Amerykański magazyn medyczny „New England Journal of Medicine” opublikował wnioski z analiz, przeprowadzonych w Izraelu i Katarze.
Potwierdzają one, że ochrona immunologiczna oferowana przez dwie dawki szczepionki Covid-19 firmy Pfizer spada po około dwóch miesiącach. Wciąż jednak uważa się, że zapewnia lepszą ochronę przed ciężką chorobą, hospitalizacją i śmiercią.
„Badanie z Izraela objęło 4800 pracowników służby zdrowia i wykazało, że poziom przeciwciał gwałtownie spada po dwóch dawkach szczepionki 'szczególnie wśród mężczyzn, osób w wieku 65 lat lub starszych oraz osób z immunosupresją'” – oceniła cytowana przez CNN dr Gili Regev-Yochay z centrum medycznego Sheba Medical Center, a także jej współpracownicy.
„Stwierdziliśmy, że znaczący i szybki spadek odpowiedzi na szczepionkę (Pfizera) BNT162b2 był obserwowany w ciągu kilku miesięcy po szczepieniu” – akcentowali naukowcy.
Jak jednocześnie zauważyli, prace na temat wielu szczepionek, np. przeciwko odrze, śwince i różyczce, wykazały każdego roku niewielki tylko spadek, o 5 do 10 proc. poziomu przeciwciał neutralizujących.
Badanie dowiodło również, że odporność u osób, które zaszczepiły się po zakażeniu wirusem Covid-19, utrzymuje się dłużej. Jest szczególnie silna u ludzi, którzy wyzdrowieli po zakażeniu, a następnie poddali się też szczepieniu.
„New England Journal of Medicine” przytacza także rezultaty badania w Katarze.
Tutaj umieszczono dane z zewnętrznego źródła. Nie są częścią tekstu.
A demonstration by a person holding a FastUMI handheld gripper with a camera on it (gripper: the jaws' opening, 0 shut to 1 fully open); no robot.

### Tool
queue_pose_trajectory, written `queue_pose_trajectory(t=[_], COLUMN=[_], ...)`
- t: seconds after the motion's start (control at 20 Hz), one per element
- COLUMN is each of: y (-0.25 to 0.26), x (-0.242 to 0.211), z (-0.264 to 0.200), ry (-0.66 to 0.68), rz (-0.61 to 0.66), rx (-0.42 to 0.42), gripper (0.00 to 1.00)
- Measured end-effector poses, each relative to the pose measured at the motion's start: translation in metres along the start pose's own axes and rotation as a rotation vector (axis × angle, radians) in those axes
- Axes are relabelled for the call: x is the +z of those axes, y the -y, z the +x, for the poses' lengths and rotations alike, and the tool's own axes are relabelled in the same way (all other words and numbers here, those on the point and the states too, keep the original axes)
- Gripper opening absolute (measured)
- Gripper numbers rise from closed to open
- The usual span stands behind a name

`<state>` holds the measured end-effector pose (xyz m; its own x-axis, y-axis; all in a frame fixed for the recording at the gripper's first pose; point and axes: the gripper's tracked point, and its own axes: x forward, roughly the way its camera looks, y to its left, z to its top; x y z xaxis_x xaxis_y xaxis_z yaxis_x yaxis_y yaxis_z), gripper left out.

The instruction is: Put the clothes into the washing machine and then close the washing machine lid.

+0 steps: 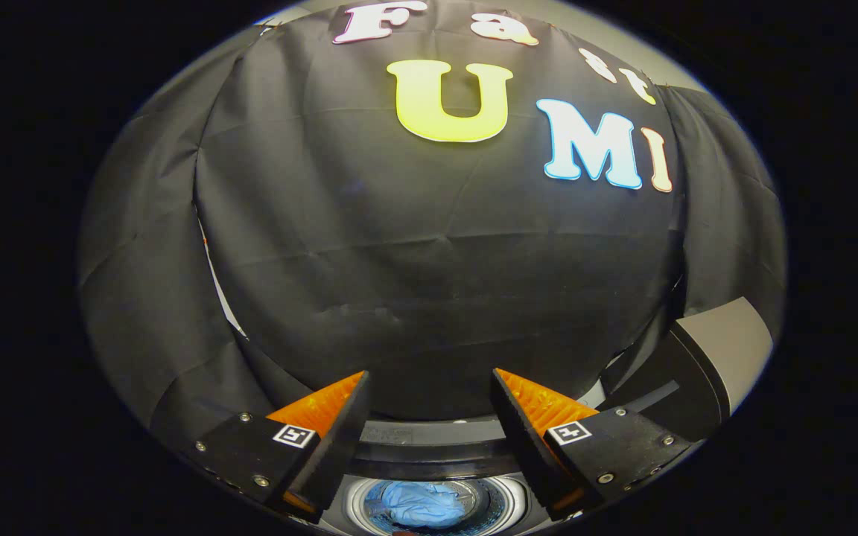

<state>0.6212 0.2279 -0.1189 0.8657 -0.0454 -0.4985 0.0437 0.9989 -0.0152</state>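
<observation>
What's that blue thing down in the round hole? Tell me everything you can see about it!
That is a light blue crumpled piece of clothing, soft fabric bunched into a wrinkly heap. It lies inside the round shiny metal drum of the washing machine, resting on the drum's bottom, with the lid open. It sits below the open gripper, in the gap between its two fingers, and neither finger touches it. Part of it is cut off from sight.

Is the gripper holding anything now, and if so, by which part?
Nothing is held. The gripper is open, with an empty gap; the blue clothes lie below in the washing machine drum.
</observation>
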Motion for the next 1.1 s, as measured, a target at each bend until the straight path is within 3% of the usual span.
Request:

„Ochrona przed zakażeniem BNT162b2 szybko narasta po podaniu pierwszej dawki, osiąga szczyt w pierwszym miesiącu po podaniu drugiej dawki, a następnie stopniowo słabnie w kolejnych miesiącach” – akcentował dr Laith Abu-Raddad z Weill Cornell Medicine-Qatar i jego współpracownicy.
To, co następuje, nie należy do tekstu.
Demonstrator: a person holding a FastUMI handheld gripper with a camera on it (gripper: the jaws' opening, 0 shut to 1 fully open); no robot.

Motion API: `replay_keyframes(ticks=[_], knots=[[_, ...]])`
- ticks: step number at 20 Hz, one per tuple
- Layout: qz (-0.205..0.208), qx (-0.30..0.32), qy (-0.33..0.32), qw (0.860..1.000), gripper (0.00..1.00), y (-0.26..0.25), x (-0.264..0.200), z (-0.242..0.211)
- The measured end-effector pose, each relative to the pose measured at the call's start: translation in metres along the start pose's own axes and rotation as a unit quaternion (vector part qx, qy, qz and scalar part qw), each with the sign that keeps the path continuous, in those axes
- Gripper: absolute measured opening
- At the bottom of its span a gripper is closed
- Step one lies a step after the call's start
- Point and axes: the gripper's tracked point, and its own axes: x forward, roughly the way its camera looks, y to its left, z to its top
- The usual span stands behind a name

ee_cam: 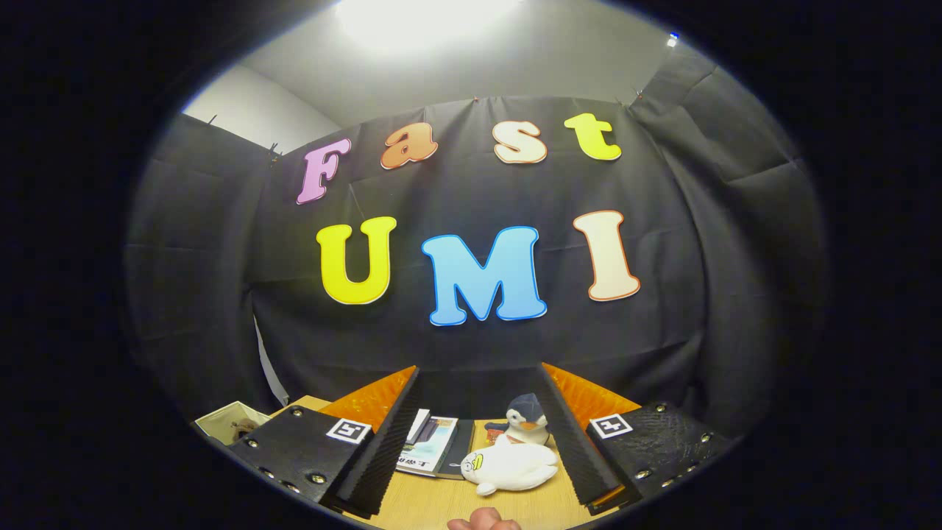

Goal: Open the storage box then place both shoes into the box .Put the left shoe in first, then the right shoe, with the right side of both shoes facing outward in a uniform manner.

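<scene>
Wooden desk carried, going from the left, a pale open container at its far corner, a book, and a white plush seal with a toy penguin just behind it, both toys lying between the gripper fingers. Its jaws were spread wide and held nothing, aimed level at the booth wall. Neither shoes nor storage box could be made out, so the sound move, in my judgement, was to tilt down and find the box lid before closing on anything.

Cream box, open on top, upright by the far left corner of the tabletop, beyond the left finger. Something brown inside, too small to tell. Gripper fingers spread wide, holding nothing.
</scene>
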Motion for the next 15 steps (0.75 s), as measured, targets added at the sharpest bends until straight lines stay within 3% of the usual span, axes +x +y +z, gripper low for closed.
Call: replay_keyframes(ticks=[9,15], knots=[[0.046,-0.004,-0.020,0.999,0.93,0.022,0.015,0.003],[0.047,-0.011,-0.045,0.998,0.93,0.008,0.011,-0.001]])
Wyjaśnili, że zanikanie wydaje się przyspieszać po czwartym miesiącu, aby osiągnąć niski poziom ok. 20 proc. w kolejnych miesiącach. Słabnącą ochronę wiązali też z zachowaniem szczepionych osób.
„Osoby zaszczepione mają przypuszczalnie wyższy wskaźnik kontaktów społecznych niż osoby niezaszczepione i mogą również w niższym stopniu przestrzegać środków bezpieczeństwa. (…) To zachowanie może zmniejszyć rzeczywistą skuteczność szczepionki w porównaniu z jej skutecznością biologiczną, co może tłumaczyć słabnącą ochronę” – argumentowali.
Stąd też padł wniosek, że nawet osoby w pełni zaszczepione muszą zachować środki ostrożności przed zakażeniem koronawirusem.
Zwracali uwagę na konieczność podjęcia przygotowań na nowe przypływy Covid-19.
„Ustalenia sugerują, że duża część zaszczepionej populacji może stracić ochronę przed infekcją w nadchodzących miesiącach, być może zwiększając potencjał nowych fal epidemii” – ostrzegali naukowcy.